** What you need to do **
Copy every entry below, exactly and in full.

** Records for the task **
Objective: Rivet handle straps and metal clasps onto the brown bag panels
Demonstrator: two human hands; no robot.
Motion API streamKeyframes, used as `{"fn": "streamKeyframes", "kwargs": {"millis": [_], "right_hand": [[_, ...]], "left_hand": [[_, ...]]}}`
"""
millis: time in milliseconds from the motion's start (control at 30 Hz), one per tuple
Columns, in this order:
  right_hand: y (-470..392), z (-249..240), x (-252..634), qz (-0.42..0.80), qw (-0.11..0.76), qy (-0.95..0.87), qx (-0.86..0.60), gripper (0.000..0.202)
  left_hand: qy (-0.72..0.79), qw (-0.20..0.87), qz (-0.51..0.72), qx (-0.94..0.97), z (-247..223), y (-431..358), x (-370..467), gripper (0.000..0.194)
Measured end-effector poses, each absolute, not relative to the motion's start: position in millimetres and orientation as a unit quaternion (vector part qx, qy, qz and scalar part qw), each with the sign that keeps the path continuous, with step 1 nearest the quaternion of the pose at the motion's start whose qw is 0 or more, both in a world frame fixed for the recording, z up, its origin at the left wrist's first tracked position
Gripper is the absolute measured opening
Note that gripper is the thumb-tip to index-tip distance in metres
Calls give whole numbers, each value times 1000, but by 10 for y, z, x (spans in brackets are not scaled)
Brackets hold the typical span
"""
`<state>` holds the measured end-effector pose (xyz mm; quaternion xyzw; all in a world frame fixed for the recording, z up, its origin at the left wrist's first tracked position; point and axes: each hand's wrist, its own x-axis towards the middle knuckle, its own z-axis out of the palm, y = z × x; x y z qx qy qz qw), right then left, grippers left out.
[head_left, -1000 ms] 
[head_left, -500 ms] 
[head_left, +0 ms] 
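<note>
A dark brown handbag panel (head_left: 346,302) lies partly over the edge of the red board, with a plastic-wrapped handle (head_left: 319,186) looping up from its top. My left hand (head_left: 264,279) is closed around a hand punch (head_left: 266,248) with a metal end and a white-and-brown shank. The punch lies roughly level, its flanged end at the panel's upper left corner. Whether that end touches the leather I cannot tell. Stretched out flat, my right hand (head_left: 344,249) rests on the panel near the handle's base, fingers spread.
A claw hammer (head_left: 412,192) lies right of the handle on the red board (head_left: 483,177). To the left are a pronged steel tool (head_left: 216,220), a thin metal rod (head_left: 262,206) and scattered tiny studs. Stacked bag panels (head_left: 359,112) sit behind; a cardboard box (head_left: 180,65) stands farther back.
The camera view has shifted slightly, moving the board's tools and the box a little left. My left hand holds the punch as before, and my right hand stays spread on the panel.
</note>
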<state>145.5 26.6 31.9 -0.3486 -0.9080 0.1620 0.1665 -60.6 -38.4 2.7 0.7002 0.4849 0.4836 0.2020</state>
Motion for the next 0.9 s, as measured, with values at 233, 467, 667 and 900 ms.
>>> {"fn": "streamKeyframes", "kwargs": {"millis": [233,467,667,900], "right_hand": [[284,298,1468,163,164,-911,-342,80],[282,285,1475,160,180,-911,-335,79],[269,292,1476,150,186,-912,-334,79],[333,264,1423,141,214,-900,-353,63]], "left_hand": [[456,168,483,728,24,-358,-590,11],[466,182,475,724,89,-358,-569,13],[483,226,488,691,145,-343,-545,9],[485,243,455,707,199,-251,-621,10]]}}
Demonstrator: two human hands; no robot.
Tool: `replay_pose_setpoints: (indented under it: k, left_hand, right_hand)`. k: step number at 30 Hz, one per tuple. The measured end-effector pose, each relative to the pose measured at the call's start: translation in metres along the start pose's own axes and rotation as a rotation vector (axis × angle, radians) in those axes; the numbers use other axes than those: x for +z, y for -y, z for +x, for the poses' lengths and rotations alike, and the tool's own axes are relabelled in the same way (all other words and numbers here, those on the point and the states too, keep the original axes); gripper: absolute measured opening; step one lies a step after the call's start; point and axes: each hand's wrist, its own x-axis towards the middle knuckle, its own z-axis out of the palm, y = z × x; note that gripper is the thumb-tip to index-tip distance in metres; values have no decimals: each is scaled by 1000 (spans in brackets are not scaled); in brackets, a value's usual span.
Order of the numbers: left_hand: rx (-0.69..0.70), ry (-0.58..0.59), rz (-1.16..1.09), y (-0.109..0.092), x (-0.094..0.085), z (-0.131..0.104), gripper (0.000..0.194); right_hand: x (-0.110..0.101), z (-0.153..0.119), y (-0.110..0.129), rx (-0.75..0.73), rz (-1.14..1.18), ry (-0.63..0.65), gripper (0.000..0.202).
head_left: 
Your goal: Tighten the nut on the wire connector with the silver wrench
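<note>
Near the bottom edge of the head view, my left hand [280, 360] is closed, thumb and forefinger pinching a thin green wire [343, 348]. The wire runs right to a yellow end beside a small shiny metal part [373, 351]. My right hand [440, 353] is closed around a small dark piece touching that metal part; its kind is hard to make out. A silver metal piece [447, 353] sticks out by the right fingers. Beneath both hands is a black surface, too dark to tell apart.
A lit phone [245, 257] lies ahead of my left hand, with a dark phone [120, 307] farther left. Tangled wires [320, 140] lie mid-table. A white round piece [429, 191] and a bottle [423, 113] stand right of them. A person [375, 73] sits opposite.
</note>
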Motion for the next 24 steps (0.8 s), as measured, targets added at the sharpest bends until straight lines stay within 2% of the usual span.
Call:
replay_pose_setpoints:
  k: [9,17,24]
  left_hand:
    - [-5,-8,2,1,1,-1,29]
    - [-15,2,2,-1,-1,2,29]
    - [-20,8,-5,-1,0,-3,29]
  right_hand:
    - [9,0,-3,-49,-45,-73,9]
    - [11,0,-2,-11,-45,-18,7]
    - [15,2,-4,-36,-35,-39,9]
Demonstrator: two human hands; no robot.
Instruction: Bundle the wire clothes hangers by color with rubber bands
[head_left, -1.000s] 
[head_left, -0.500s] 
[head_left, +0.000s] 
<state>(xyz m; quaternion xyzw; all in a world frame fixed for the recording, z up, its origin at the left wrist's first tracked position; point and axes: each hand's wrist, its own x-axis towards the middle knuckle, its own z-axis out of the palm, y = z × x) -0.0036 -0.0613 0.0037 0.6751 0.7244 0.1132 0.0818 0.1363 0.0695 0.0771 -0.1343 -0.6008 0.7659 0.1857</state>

** Answer section **
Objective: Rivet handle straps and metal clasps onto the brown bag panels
Demonstrator: two human hands; no robot.
Motion API streamKeyframes, used as `{"fn": "streamKeyframes", "kwargs": {"millis": [_], "right_hand": [[_, ...]], "left_hand": [[_, ...]]}}`
"""
millis: time in milliseconds from the motion's start (control at 30 Hz), one per tuple
Columns, in this order:
  right_hand: y (-470..392), z (-249..240), x (-252..634), qz (-0.42..0.80), qw (-0.11..0.76), qy (-0.95..0.87), qx (-0.86..0.60), gripper (0.000..0.202)
  left_hand: qy (-0.72..0.79), qw (-0.20..0.87), qz (-0.51..0.72), qx (-0.94..0.97), z (-247..223), y (-431..358), x (-370..467), gripper (0.000..0.194)
Measured end-effector poses, each absolute, not relative to the motion's start: position in millimetres and orientation as a unit quaternion (vector part qx, qy, qz and scalar part qw), each with the sign that keeps the path continuous, with step 1 nearest the quaternion of the pose at the motion's start whose qw is 0 or more, both in a world frame fixed for the recording, z up, its origin at the left wrist's first tracked position
Gripper is the absolute measured opening
Note that gripper is the thumb-tip to index-tip distance in metres
Calls give whole numbers, each value times 1000, but by 10 for y, z, x (spans in brackets are not scaled)
Brackets hold the typical span
"""
`<state>` holds the measured end-effector pose (xyz mm; quaternion xyzw; all in a world frame fixed for the recording, z up, its origin at the left wrist's first tracked position; point and axes: each hand's wrist, its own x-axis towards the middle knuckle, its own z-axis out of the palm, y = z × x; x y z qx qy qz qw), right then left, grippers left out.
[head_left, -1000 ms] 
[head_left, -500 ms] 
[head_left, +0 ms] 
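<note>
A dark brown handbag panel (head_left: 346,302) lies partly over the edge of the red board, with a plastic-wrapped handle (head_left: 319,186) looping up from its top. My left hand (head_left: 264,279) is closed around a hand punch (head_left: 266,248) with a metal end and a white-and-brown shank. The punch lies roughly level, its flanged end at the panel's upper left corner. Whether that end touches the leather I cannot tell. Stretched out flat, my right hand (head_left: 344,249) rests on the panel near the handle's base, fingers spread.
A claw hammer (head_left: 412,192) lies right of the handle on the red board (head_left: 483,177). To the left are a pronged steel tool (head_left: 216,220), a thin metal rod (head_left: 262,206) and scattered tiny studs. Stacked bag panels (head_left: 359,112) sit behind; a cardboard box (head_left: 180,65) stands farther back.
The camera view has shifted slightly, moving the board's tools and the box a little left. My left hand holds the punch as before, and my right hand stays spread on the panel.
</note>
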<state>145.5 26.6 31.9 -0.3486 -0.9080 0.1620 0.1665 -60.6 -38.4 2.7 0.7002 0.4849 0.4836 0.2020</state>
Motion for the next 0.9 s, as measured, with values at 233, 467, 667 and 900 ms.
>>> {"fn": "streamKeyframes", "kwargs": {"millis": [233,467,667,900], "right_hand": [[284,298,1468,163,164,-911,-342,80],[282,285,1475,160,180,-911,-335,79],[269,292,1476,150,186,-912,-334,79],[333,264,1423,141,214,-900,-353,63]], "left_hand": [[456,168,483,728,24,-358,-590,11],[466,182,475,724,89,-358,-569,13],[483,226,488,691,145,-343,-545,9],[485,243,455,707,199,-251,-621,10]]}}
Demonstrator: two human hands; no robot.
Tool: `replay_pose_setpoints: (indented under it: k, left_hand, right_hand)`. k: step number at 30 Hz, one per tuple. The measured end-effector pose, each relative to the pose measured at the call's start: translation in metres along the start pose's own axes and rotation as a rotation vector (axis × angle, radians) in those axes; the numbers use other axes than those: x for +z, y for -y, z for +x, for the poses' lengths and rotations alike, and the tool's own axes are relabelled in the same way (all other words and numbers here, those on the point and the states too, keep the original axes); gripper: absolute measured opening; step one lies a step after the call's start; point and axes: each hand's wrist, its own x-axis towards the middle knuckle, its own z-axis out of the palm, y = z × x; note that gripper is the thumb-tip to index-tip distance in metres; values have no decimals: each is scaled by 1000 (spans in brackets are not scaled); in brackets, a value's usual span.
Order of the numbers: left_hand: rx (-0.69..0.70), ry (-0.58..0.59), rz (-1.16..1.09), y (-0.109..0.092), x (-0.094..0.085), z (-0.131..0.104), gripper (0.000..0.194); right_hand: x (-0.110..0.101), z (-0.153..0.119), y (-0.110..0.129), rx (-0.75..0.73), rz (-1.14..1.18), ry (-0.63..0.65), gripper (0.000..0.202).
head_left: 
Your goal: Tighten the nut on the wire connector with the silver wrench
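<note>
Near the bottom edge of the head view, my left hand [280, 360] is closed, thumb and forefinger pinching a thin green wire [343, 348]. The wire runs right to a yellow end beside a small shiny metal part [373, 351]. My right hand [440, 353] is closed around a small dark piece touching that metal part; its kind is hard to make out. A silver metal piece [447, 353] sticks out by the right fingers. Beneath both hands is a black surface, too dark to tell apart.
A lit phone [245, 257] lies ahead of my left hand, with a dark phone [120, 307] farther left. Tangled wires [320, 140] lie mid-table. A white round piece [429, 191] and a bottle [423, 113] stand right of them. A person [375, 73] sits opposite.
</note>
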Motion for the next 24 steps (0.8 s), as measured, targets added at the sharpest bends until straight lines stay within 2% of the usual span.
Call:
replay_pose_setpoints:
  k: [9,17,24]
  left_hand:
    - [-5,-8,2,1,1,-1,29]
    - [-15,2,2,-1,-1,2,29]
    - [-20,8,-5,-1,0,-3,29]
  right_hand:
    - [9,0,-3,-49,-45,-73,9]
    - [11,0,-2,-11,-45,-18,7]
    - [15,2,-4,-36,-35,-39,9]
Demonstrator: two human hands; no robot.
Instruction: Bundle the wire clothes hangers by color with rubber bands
[head_left, -1.000s] 
[head_left, -0.500s] 
[head_left, +0.000s] 
<state>(xyz m; quaternion xyzw; all in a world frame fixed for the recording, z up, its origin at the left wrist's first tracked position; point and axes: each hand's wrist, its own x-axis towards the middle knuckle, its own z-axis out of the palm, y = z × x) -0.0036 -0.0613 0.0037 0.6751 0.7244 0.1132 0.0818 0.1363 0.0695 0.0771 -0.1343 -0.6008 0.7659 0.1857</state>

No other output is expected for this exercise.